When the device is turned on after a few days of inactivity (cold start) or if the location has changed since the last use (e.g. moving to another country), it will take longer for GNSS data to be synchronized on the server again, up to about 10 minutes in some conditions. This reason for this delay (called TTFF) is that the sensor needs to download detailed information about the position and trajectory of currently visible satellites. Usually it takes only a few seconds if the tracker was used recently (warm start).

Stand-still detection and filtering

Despite the high accuracy of Intense trackers, GNSS positioning data always include some amount of noise, which can be problematic when the device is still (e.g. left on a table). This is why a stand-still detection algorithm is embedded in the firmware.

The position data you will get on the API is raw, meaning there is no filtering based on the stand-still detection. Indeed, handling transitions to or from still mode correctly depends on the computation you want to perform. Typically, there can be a spike in speed when going out of still mode, which can disrupt some metrics for the rest of the practice session, such as metrics based on acceleration.

Therefore, it is important to handle the standstill flag appropriately when consuming data from the API, especially when performing computation sensitive to speed or distances.

caution

On the older model AdmosLive, the behavior in stand-still mode is to repeat the last GNSS position and set the GNSS speed to 0. This behavior is an appropriate way to handle the still mode in most cases. However, be careful if your implementation is based on AdmosLive, because Intense will send raw data, which will cause many issues unless you handle the standstill flag.

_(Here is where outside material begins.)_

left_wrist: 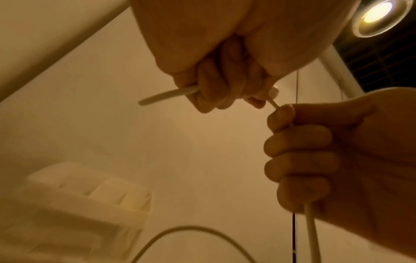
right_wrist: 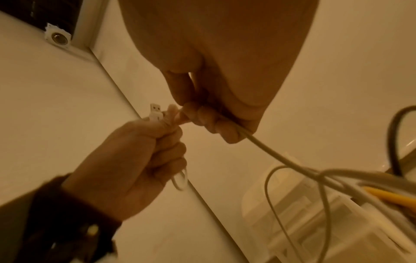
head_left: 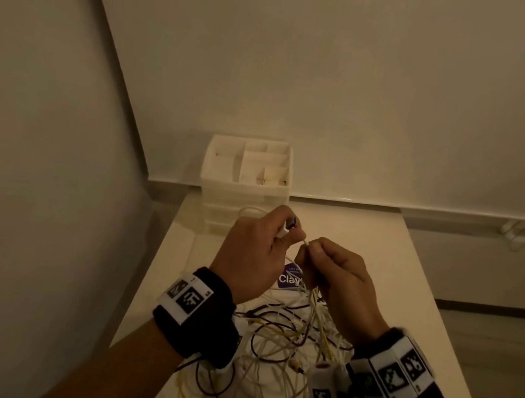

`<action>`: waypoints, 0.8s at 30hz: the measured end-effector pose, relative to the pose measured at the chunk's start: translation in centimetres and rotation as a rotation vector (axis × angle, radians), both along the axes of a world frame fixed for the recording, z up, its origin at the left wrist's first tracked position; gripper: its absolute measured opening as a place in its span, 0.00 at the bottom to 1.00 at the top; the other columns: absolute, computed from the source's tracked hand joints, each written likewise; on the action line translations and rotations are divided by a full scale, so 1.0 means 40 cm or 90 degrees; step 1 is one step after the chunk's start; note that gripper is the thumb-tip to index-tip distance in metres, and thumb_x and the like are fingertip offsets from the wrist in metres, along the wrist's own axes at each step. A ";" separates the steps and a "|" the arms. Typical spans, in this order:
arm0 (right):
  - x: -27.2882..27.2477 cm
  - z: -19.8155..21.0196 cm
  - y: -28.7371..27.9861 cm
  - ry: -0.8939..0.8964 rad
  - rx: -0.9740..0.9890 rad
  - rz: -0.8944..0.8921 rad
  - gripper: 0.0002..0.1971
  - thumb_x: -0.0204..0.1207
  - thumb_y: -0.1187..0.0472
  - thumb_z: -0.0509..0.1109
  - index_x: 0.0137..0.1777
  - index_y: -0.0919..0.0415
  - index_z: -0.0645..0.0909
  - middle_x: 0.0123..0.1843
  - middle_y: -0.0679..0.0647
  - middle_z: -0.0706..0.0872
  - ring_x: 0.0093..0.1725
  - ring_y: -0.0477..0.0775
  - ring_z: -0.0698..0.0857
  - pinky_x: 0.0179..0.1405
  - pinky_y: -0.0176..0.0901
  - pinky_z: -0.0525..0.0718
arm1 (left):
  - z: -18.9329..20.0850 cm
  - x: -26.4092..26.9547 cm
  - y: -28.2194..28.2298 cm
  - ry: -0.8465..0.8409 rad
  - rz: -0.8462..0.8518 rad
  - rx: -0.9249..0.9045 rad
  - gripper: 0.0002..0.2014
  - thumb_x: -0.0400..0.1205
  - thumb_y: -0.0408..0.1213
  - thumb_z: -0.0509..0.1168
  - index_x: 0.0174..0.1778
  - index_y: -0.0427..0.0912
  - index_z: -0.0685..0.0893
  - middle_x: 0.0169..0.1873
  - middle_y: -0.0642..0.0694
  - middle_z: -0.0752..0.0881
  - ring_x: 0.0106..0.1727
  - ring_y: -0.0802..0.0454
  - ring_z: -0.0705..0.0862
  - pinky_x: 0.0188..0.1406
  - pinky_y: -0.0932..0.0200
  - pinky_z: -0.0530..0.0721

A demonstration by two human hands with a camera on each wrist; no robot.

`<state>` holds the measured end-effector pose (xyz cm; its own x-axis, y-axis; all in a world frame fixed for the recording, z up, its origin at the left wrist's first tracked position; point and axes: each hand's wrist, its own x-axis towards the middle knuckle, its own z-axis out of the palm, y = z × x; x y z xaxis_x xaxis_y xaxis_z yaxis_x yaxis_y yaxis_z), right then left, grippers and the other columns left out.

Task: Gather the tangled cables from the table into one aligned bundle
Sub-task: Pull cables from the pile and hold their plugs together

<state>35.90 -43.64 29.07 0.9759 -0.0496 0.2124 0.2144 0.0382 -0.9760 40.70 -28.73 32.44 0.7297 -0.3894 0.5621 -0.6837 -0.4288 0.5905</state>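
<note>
Cables near table's front edge; far half open.

Bare forearms end in broad black wristbands. The band behind the left hand carries a white plate printed with black-and-white square markers; the band behind the right hand carries a similar marker strip and, beneath the wrist, what appears to be a small white camera housing with its own marker.
</note>
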 end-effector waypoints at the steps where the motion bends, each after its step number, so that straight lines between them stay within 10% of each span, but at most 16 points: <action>1: 0.000 -0.003 -0.001 -0.008 0.012 -0.003 0.16 0.86 0.60 0.58 0.39 0.64 0.81 0.31 0.63 0.73 0.30 0.56 0.71 0.30 0.40 0.72 | 0.015 0.007 -0.009 -0.021 0.006 -0.001 0.07 0.84 0.40 0.64 0.42 0.43 0.80 0.19 0.57 0.70 0.22 0.58 0.71 0.23 0.68 0.64; 12: 0.010 -0.124 -0.013 0.001 -0.134 -0.028 0.16 0.87 0.58 0.57 0.37 0.61 0.77 0.30 0.53 0.75 0.32 0.51 0.73 0.35 0.39 0.74 | 0.227 0.117 0.061 -0.134 0.162 -0.329 0.06 0.83 0.33 0.63 0.41 0.44 0.77 0.32 0.62 0.78 0.32 0.71 0.76 0.37 0.73 0.72; 19: 0.019 -0.155 -0.029 0.081 0.039 -0.083 0.21 0.82 0.53 0.64 0.34 0.71 0.74 0.29 0.62 0.68 0.30 0.58 0.64 0.31 0.50 0.65 | 0.158 0.049 0.076 -0.134 0.198 -0.192 0.16 0.86 0.35 0.63 0.70 0.41 0.79 0.25 0.61 0.70 0.22 0.68 0.73 0.25 0.79 0.68; 24: 0.028 -0.057 -0.035 0.070 0.070 -0.041 0.19 0.78 0.60 0.65 0.24 0.58 0.75 0.26 0.60 0.65 0.28 0.57 0.62 0.32 0.56 0.56 | 0.065 -0.008 0.016 0.009 -0.035 0.095 0.10 0.82 0.40 0.68 0.58 0.47 0.87 0.28 0.64 0.79 0.25 0.66 0.78 0.27 0.74 0.73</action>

A typical issue you may encounter is location jumping: a position that suddenly appears to teleport very far for a short period of time. This will completely disrupt aggregate statistics like total distance travelled that you might compute on your side.

Common issues

Look for these frequent problems:

  • Low battery
    • Battery may be drained due to GNSS or network tracking. This frequently happen when devices are left turned on in some enclosed space (e.g locker room).
  • Absence or bad quality of network coverage
  • Absence or bad quality of GNSS signal
  • Outdated firmware (see how to update firmware)
  • API integration issue
    • What may look like a dysfunctional device can often be a client-side software issue
    • Look out for inappropriate timeframe settings, start and end times, timezone conversions, misspellings...
    • Use preprocessed ranges and related endpoints to check if any data was received on the API
  • Inappropriate handling of the device

In case of trouble using the device, or of an apparent hardware issue, create a support ticket for the "Sensor" category.

Takeaways

  • Do not assume live data arrives in chronological order. Instead, keep track of the most recent data point or use the appropriate websocket settings.
  • Do not assume updates arrive continuously at a constant interval. Instead, interpret the absence of update as a temporary loss of GNSS or network signal. A long break may also signify the device has turned off.
  • Use the standstill flag to properly handle the absence of motion in your visualizations and data processings.
  • When testing your integration, the most likely causes of dysfunction are related to how and where the device are used.